Bisnis.com, JAKARTA – Pupuk Indonesia Holding Company (PIHC) menilai penurunan gas industri yang akan segera diputuskan pemerintah sangat membantu daya saing industri hilir yang selama ini menggunakan gas sebagai bahan baku utama.
Direktur Utama PIHC Aas Asikin Idat mengharapkan penurunan gas industri yang akan segera diputuskan pemerintah dapat mencapai di kisaran US$3-US$4/MMbtu.
Saat ini, dia mengakui harga gas industri yang tinggi membuat daya saing produksi pupuk tergerus dibandingkan dengan produksi dari luar negeri. Pasalnya, gas menyumbang 70% dari bahan baku utama pembuatan pupuk.
Aas menjelaskan bahwa rata-rata harga gas industri yang dipasok ke PIHC saat ini berada di kisaran US$6,5-8,5/MMbtu. Dengan harga segitu, dia mengatakan biaya produksi PIHC lebih mahal US$50-US$60/ton dibandingkan dengan produsen pupuk lainnya, seperti China dan Rusia.
“Saat ini biaya produksi kita sangat jauh di atas dengan yang ditawarkan produsen luar negeri. Dengan penurunan ini, minimal cost kita dapat bersaing dengan luar negeri,” ujarnya, di kompleks Istana Kepresidenan, Selasa (4/10/2016).
Sampai kuartal III/2016, ekspor urea PIHC hanya 694.000 ton dari target ekspor sampai triwulan III 1 juta ton. Sampai akhir tahun, PIHC menargetkan ekspor urea sampai 1,2 juta ton.
Adapun, kapasitas produksi PIHC diestimasi mencapai 13,38 juta ton, dengan estimasi urea mencapai 8,8 juta ton, dan sisanya merupakan gabungan dari NPK, ZA, SP36 dan ZK.
Dari pemangku kepentingan di sektor hulu gas, Direktur Utama PT Pertamina (Persero) Dwi Soetjipto mengatakan kendala harga gas industri yang belum turun salah satunya disebabkan cadangan gas yang kecil dan tersebar jauh di dalam negeri, sehingga membuat ongkos produksi di setiap blok berbeda.
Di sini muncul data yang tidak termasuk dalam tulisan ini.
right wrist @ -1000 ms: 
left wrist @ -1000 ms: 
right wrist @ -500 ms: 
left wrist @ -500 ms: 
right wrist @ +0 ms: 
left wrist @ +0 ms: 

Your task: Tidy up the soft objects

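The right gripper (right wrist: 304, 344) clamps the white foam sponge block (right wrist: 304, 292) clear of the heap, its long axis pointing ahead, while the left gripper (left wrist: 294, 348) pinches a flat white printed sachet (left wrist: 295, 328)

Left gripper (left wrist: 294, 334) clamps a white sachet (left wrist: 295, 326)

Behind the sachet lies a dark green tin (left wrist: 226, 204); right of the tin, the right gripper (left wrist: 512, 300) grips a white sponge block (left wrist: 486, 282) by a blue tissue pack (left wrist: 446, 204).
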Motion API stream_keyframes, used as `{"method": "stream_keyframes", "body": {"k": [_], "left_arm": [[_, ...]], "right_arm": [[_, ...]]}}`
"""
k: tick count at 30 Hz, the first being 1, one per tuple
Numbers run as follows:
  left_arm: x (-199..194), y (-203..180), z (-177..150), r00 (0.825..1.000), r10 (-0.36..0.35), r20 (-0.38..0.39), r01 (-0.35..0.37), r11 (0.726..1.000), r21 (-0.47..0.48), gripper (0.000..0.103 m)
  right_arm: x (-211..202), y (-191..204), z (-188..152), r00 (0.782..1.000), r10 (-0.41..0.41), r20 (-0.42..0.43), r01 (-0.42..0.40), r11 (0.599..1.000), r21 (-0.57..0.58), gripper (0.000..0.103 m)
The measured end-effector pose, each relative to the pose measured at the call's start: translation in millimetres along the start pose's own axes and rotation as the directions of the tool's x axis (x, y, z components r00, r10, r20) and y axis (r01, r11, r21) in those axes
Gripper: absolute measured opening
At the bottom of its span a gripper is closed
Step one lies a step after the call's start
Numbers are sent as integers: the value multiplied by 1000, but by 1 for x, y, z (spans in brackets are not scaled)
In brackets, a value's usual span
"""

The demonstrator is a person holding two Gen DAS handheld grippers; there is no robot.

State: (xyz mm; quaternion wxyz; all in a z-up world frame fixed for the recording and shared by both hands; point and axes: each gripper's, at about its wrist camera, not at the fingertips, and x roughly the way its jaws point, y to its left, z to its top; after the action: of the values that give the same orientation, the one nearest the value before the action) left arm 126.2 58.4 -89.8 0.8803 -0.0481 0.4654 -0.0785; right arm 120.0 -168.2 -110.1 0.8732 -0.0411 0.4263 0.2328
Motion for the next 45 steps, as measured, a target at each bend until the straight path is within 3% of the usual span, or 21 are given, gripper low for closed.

“Kedua mengenai teknologi yang digunakan. Kalau teknologi sangat tinggi dan complicated tentu saja capex (belanja modal) juga besar," ujarnya.
Terakhir, berkaitan dengan tingkat pengembalian moda (Internal rate of return/IRR). Lokasi yang sulit dengan ketersediaan cadangan gas yang tergolong sedikit membuat kegiatan pencarian dan pengeboran gas menimbulkan risiko yang tinggi, sehingga membuat daya tarik investasi menurun.
"IRR berapa yang dipegang? Investor-investor luar negeri mungkin untuk IRR dalam kalkulasi-nya memasukkan berbagai risk yang menurut mereka apakah country risk atau semacamnya itu yang perlu dikonfirmasi," jelasnya.
Dalam rapat terbatas yang dipimpin Presiden Joko Widodo, pemerintah memutuskan untuk menurunkan harga gas untuk 10 sektor dan 1 kawasan industri menjadi maksimal US$6/MMbtu dari rata-rata saat ini US$9,5/MMbtu di hilir.
Kajian penurunan harga ini akan masuk tahap finalisasi paling lambat pada November 2016 dan ditargetkan berlaku efektif per 1 Januari 2017.